In particular, PEP 635's assessment that users will probably mean "comparison by value with class check", which effectively becomes "comparison by identity" due to True and False being singletons, is a genuinely plausible suggestion.

However, rather than attempting to guess up front, this PEP proposes that no shorthand form be offered for these two constants in the initial implementation, and we instead wait and see if a clearly preferred meaning emerges from actual usage of the new construct.

Inferred constraints rather than implied constraints

This PEP uses the term "inferred contraint" to make it clear that the parser is making assumptions about the user's intent when converting an inferred constraint to an explicit one.

Calling them "implied constraints" instead would also be reasonable, but that phrasing has a slightly stronger connotation that the inference is always going to be correct, and one of the motivations of this PEP is that the inference isn't always going to be correct, so we should be offering a way for users to be explicit when the parser's assumptions don't align with their intent.

Deferred Ideas

Allowing negated constraints in match patterns

The requirement that constraint expressions be primary expressions means that it isn't permitted to write != expr or is not expr.

Both of these forms have clear potential interpretions as a negated equality constraint (i.e. x != expr) and a negated identity constraint (i.e. x is not expr).

However, it's far from clear either form would come up often enough to justify the dedicated syntax, so the extension has been deferred pending further community experience with match statements.

Allowing containment checks in match patterns

The syntax used for equality and identity constraints would be straightforward to extend to containment checks: in container.

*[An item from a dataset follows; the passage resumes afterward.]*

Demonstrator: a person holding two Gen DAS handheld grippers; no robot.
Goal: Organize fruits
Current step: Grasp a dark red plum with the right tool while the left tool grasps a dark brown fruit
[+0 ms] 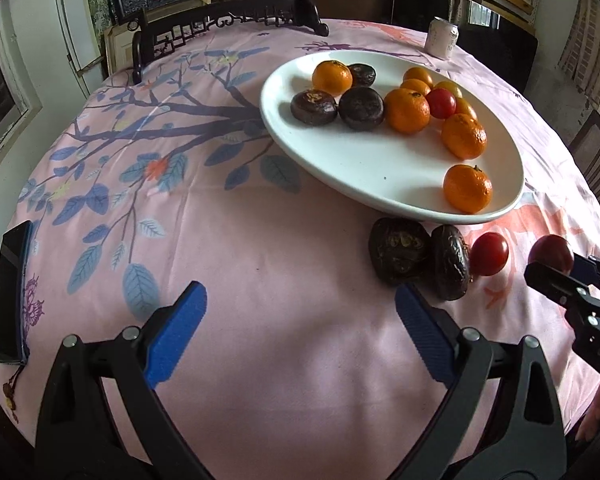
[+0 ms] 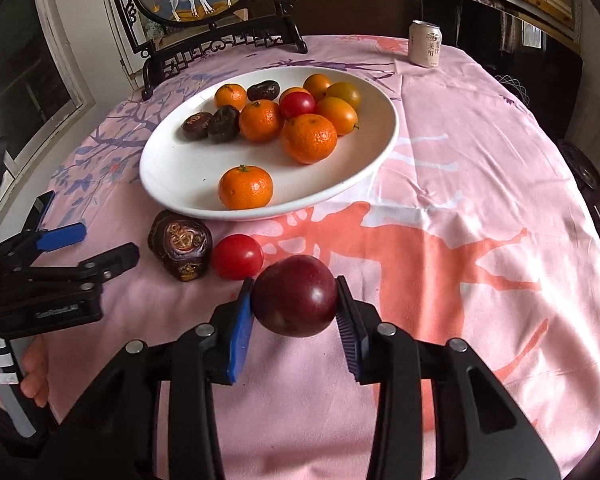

One downside of the proposals in both this PEP and PEP 634 is that checking for multiple values in the same case doesn't look like any existing set membership check in Python:

# PEP 634's literal patterns / this PEP's inferred constraints
match value:
    case 0 | 1 | 2 | 3:
        ...

Explicit equality constraints also become quite verbose if they need to be repeated:

match value:
    case == one | == two | == three | == four:
        ...

Containment constraints would provide a more concise way to check if the match subject was present in a container:

match value:
    case in {0, 1, 2, 3}:
        ...
    case in {one, two, three, four}:
        ...
    case in range(4): # It would accept any container, not just literal sets
        ...

Such a feature would also be readily extensible to allow all kinds of case clauses without any further syntax updates, simply by defining __contains__ appropriately on a custom class definition.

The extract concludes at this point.